# Exercise prompt:
Every line of the material below in which "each" shows up is to be located and copied.

# Dataset section:
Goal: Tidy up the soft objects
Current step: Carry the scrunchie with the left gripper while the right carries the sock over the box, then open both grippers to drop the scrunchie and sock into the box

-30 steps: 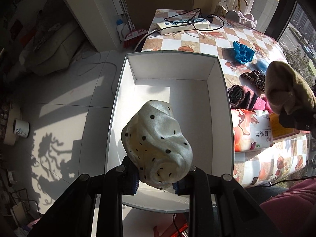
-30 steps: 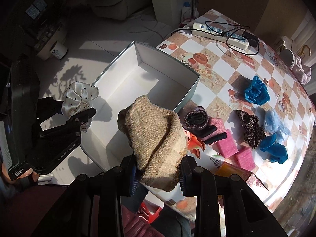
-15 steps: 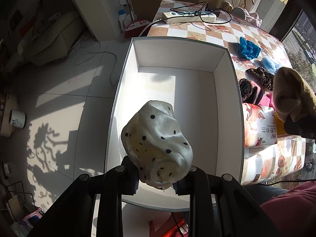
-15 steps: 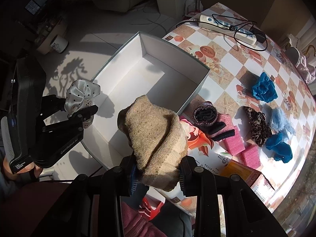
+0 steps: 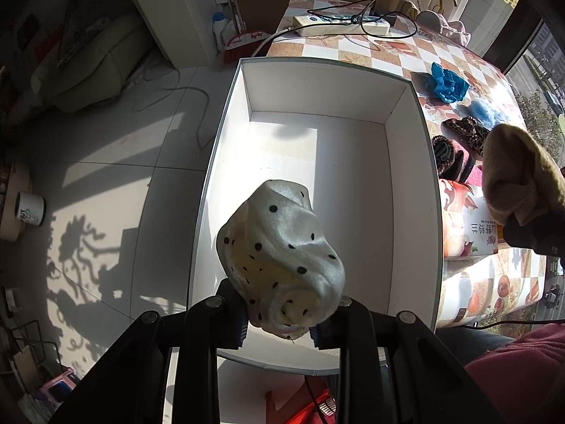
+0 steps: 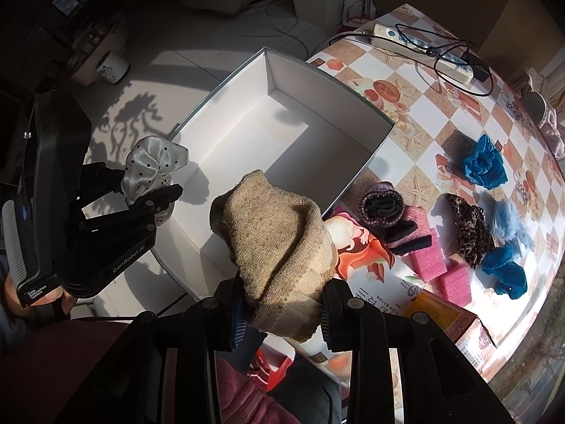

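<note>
Left wrist view: the left gripper (image 5: 279,321) is clamped on a white polka-dot scrunchie (image 5: 282,261), which bulges up between the two fingers and hangs above the near end of the white box (image 5: 411,190). That box is open-topped, its floor bare and half in sunlight, and it sits at the edge of the checkered table (image 5: 388,53), overhanging the tiled floor (image 5: 106,162).

Right wrist view: the right gripper (image 6: 282,318) is closed tight on a bunched tan knit sock (image 6: 275,247), held up over the box's near right corner. Just beside the box's right wall lie a printed packet (image 6: 367,258), a dark rolled sock (image 6: 383,205) and pink sponges (image 6: 438,265). Farther from the box on that side are a leopard-print scrunchie (image 6: 469,229), a pale blue fluffy piece (image 6: 508,219) and two blue scrunchies (image 6: 483,162), one near the table's rim. Beyond the box's far end a white power strip (image 6: 420,49) rests with a black cable looped over it. Off the box's left side, a mug (image 6: 113,69) stands on the floor.
</note>
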### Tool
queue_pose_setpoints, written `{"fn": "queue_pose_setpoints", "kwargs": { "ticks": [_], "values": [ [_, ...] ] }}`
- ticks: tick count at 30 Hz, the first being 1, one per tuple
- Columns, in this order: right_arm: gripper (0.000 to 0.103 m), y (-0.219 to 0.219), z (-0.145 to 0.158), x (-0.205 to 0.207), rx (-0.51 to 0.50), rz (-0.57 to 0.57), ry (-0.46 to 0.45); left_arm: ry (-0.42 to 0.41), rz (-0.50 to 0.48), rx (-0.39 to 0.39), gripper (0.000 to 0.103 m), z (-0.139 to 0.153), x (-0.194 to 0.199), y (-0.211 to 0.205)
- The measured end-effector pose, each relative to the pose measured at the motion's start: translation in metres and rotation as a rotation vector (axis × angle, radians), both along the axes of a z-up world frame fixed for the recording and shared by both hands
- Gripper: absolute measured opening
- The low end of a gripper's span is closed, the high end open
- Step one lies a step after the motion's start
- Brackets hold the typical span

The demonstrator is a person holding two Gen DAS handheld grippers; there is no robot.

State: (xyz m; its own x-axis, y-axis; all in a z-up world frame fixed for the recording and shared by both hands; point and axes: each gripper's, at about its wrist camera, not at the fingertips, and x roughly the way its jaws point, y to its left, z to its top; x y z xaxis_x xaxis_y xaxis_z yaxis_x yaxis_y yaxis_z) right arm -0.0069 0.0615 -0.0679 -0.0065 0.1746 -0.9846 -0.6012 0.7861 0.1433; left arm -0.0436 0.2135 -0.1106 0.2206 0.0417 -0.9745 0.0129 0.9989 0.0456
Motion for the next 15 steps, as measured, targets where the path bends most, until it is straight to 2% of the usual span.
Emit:
{"fn": "queue_pose_setpoints", "kwargs": {
  "ticks": [15],
  "values": [
    [0.034, 0.027, -0.006, 0.0, -0.008, 0.082, 0.001, 0.022, 0.014, -0.012, 0.032, -0.007, -0.006, 0.003]
  ]
}}
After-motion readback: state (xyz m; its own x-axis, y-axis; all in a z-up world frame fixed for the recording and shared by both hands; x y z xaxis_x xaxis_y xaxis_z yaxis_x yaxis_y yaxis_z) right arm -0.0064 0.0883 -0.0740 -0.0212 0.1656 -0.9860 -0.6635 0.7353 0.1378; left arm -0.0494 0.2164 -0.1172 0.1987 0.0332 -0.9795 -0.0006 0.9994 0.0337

# Task answer:
- The measured end-effector pose, each relative to the pose measured at the motion's start: translation in metres and rotation as a rotation vector (axis × angle, radians), both along the axes of a z-up world frame fixed for the recording and shared by both hands
State: (xyz m; its own x-axis, y-axis; all in a z-up world frame fixed for the recording and shared by both hands; point and axes: each gripper's, at about its wrist camera, not at the fingertips, and x roughly the way its jaws point, y to its left, z to its top; x y z xaxis_x xaxis_y xaxis_z yaxis_x yaxis_y yaxis_z) right arm -0.0069 0.0615 -0.0679 -0.0065 0.1746 -0.9846 -0.6012 0.7861 0.1433; left arm -0.0436 0.2135 -0.1106 0.2206 0.0417 -0.9745 0.0129 0.9989 0.0456

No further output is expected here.